Parceria com a Natureza e Pensamento Estratégico
Valter San Martin Ribeiro
 
       O homem, durante séculos, usou e  degradou a natureza. Agora, ela vem dando sinais, por meio do efeito estufa, das tempestades, do degelo dos pólos e de outros, que está se revoltando contra isso.

       Não é necessário que façamos muito esforço para lembrarmos quando os rios eram repletos de peixes e esses serviam de alimentação, assim como das temperaturas definidas, ou seja: no verão fazia calor e no inverno fazia frio.

       Vejamos o caso da água potável. Estudos já indicam que, a permanecer o mesmo tratamento dado à natureza, em breve teremos dificuldade para obter esse líquido tão precioso, não se descartando a hipótese de haver conflitos por causa dele.

       Poderíamos abordar também a questão da alimentação, pois até quando a terra terá força para que o milho, o arroz ou o feijão brotem viçosos, dotando a população mundial de energia?

       E é no esteio dessa reflexão que acredito no despertar das nações. Em meu imaginário, consigo vislumbrar um encontro envolvendo o G7, o G13 e tantos outros reunidos na mesma mesa, discutindo o quê, quando e onde fazer para evitar o aniquilamento da natureza.

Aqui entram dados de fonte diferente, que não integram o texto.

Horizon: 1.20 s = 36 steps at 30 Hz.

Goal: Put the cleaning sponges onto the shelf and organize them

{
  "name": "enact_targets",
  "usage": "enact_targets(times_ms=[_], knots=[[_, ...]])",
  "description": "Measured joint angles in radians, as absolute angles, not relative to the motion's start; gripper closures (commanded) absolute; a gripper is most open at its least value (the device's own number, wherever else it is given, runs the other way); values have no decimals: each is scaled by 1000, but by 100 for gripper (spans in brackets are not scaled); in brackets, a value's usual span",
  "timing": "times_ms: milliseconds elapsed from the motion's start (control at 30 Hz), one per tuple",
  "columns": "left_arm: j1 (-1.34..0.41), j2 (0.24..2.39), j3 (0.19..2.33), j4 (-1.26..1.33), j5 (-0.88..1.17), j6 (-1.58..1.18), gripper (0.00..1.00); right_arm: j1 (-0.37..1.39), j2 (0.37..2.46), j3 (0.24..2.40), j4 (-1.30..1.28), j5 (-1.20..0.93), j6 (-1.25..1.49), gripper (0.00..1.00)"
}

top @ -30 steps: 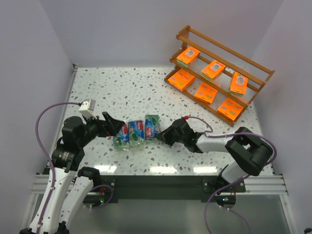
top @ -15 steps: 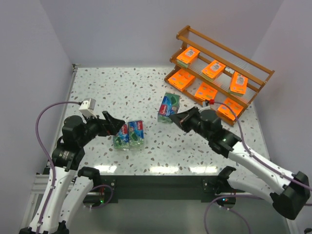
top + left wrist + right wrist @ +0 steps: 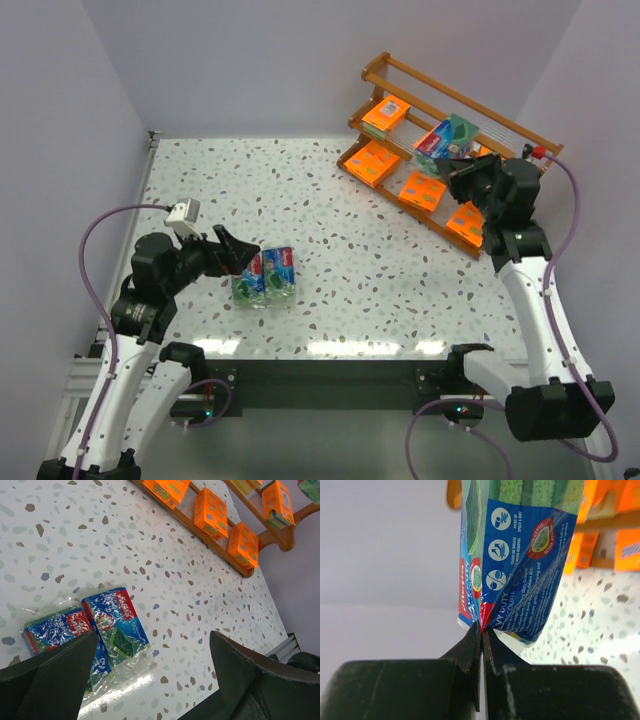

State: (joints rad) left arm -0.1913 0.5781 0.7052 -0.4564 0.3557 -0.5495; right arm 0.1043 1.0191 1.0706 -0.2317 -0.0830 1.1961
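Sponges sit in two places in the top view. Four orange packs (image 3: pixel 372 162) show plainly on the shelf (image 3: pixel 470 108), which stands at the far right of the table (image 3: pixel 330 200). One is in an upper row and three are along the lowest tier. An orange patch behind the right arm may be another, but it is mostly hidden. The right gripper (image 3: pixel 452 160) holds a green-and-blue pack (image 3: pixel 443 135) up against the shelf's upper tiers; whether the pack touches a tier cannot be told from here. Two wrapped packs (image 3: pixel 265 275) lie side by side on the table just beside the left gripper (image 3: pixel 235 255).

The left wrist view shows the left gripper (image 3: pixel 152 637) spread wide and holding nothing. Its dark fingers (image 3: pixel 50 680) frame the two wrapped packs (image 3: pixel 117 625), which touch along their long edges. Orange packs (image 3: pixel 211 510) line the shelf (image 3: pixel 260 535) at the far edge.

The right wrist view shows the right gripper (image 3: pixel 481 630) pressed fully together on the wrapper seam of the green-and-blue pack (image 3: pixel 520 555). The pack stands up from the fingertips, with orange packs (image 3: pixel 625 550) behind it.
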Motion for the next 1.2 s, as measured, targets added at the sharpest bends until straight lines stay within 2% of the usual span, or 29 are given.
enact_targets(times_ms=[200, 400, 733, 1033, 1133, 1167, 1200], knots=[[-191, 579, 706, -456, 361, -550, 0, -144, 1108, 1120, -168, -200, 1193, 100], [-191, 588, 706, -456, 363, -550, 0, -302, 1153, 1120, -13, -322, 1238, 100], [-191, 611, 706, -433, 364, -550, 0, -438, 1298, 1144, 114, -448, 1290, 100], [-191, 636, 706, -395, 369, -565, 0, -485, 1324, 1146, 143, -470, 1301, 100], [-191, 647, 706, -377, 372, -566, 0, -500, 1334, 1156, 143, -477, 1309, 84], [-191, 650, 706, -374, 372, -566, 0, -503, 1339, 1164, 139, -482, 1310, 69], [-191, 653, 706, -371, 372, -566, 0, -505, 1343, 1176, 128, -485, 1310, 61]])
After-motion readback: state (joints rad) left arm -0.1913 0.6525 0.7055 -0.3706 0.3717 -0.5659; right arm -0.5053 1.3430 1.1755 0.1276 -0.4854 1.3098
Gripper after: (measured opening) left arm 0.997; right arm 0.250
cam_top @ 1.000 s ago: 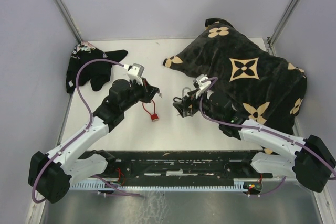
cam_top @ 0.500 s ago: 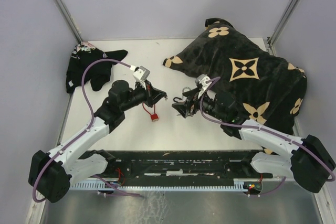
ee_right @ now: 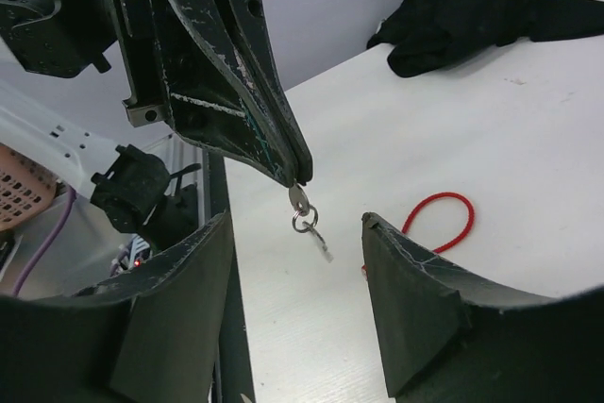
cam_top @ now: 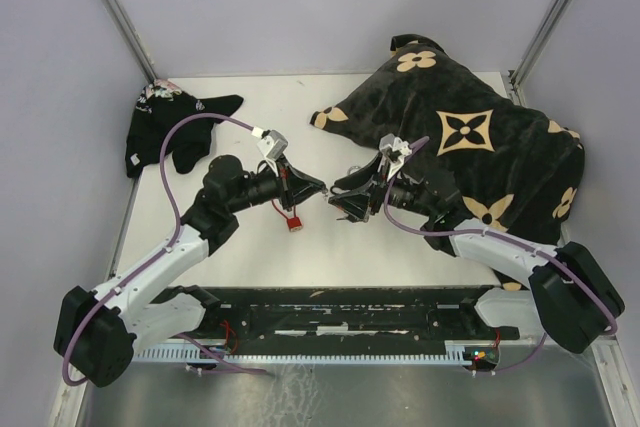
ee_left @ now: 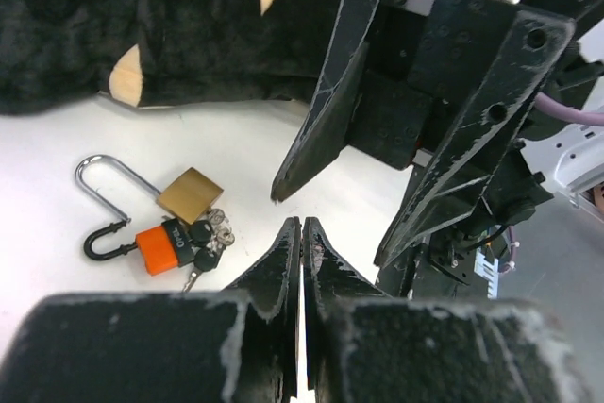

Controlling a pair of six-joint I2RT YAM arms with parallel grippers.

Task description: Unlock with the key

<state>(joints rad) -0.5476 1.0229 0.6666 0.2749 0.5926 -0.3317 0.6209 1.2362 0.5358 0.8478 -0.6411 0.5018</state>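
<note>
**Top external view.** The left end effector [cam_top: 316,188] and the right end effector [cam_top: 342,203] stand tip to tip above the middle of the white desk [cam_top: 250,257]. A red cord loop [cam_top: 287,213] lies on the desk just on the near side of the left end effector. A black garment [cam_top: 175,127] lies at the far left. A dark blanket with tan flower marks [cam_top: 470,142] covers the far right of the desk.

**Left wrist view.** The left end effector's fingers are pressed together, leaving only a narrow slit. The right end effector's two fingers stand apart just beyond them. On the desk to the left, a brass padlock [ee_left: 189,193] and an orange padlock [ee_left: 160,244] lie touching, with a bunch of keys [ee_left: 212,233] against them. The blanket's edge lies on their far side.

**Right wrist view.** The tips of the left end effector pinch a key [ee_right: 298,198]. A ring with a second key [ee_right: 316,236] hangs below it. The key hangs above the desk, between the right end effector's fingers, which stand wide apart and touch nothing.
</note>
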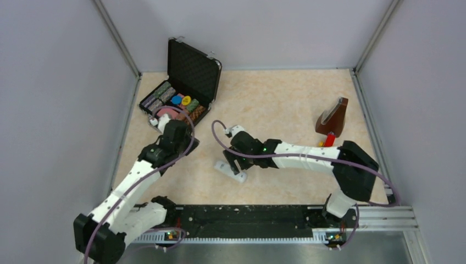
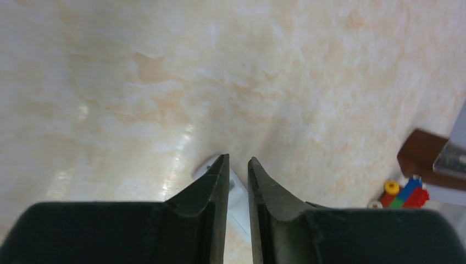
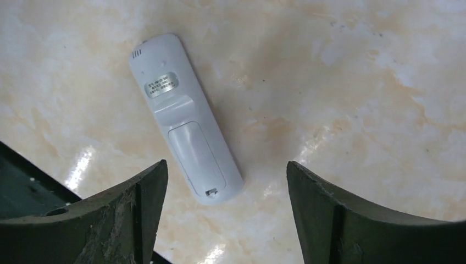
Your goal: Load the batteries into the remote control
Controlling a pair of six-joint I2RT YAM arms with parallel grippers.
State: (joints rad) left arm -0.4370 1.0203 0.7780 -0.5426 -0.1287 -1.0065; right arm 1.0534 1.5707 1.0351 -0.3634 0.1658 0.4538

       A meu ver, a solução para muitos danos causados pelo homem à natureza está em seu modus vivendi. Tomemos o exemplo do tratamento do lixo no Japão, onde esse tratamento não é opcional. Os sacos de lixo são identificados por etiquetas com códigos de barra e, no tratamento do material pela empresa responsável, é verificado se houve a separação preestabelecida. Em caso negativo, é imposta uma multa ao morador.

       Evidentemente, teve de ser feito todo um trabalho de conscientização por parte da sociedade (governos, ongs, associações, sindicatos e outras instituições) à população, assim como as usinas para tratamento de lixo tiveram de ser construídas e/ou adaptadas. Se pensarmos em aplicar essa solução em mais países, campanhas publicitárias divulgadas por meio da mídia falada, escrita e televisiva trariam em seu escopo a mensagem de que cada um de nós é responsável pelo que já ocorreu e pelo que ocorrerá em nosso planeta.

       Para reflexão, poderiam ser identificados gestos simples cometidos por muitos de nós, como atirar um papel de bala ou uma goma de mascar no chão.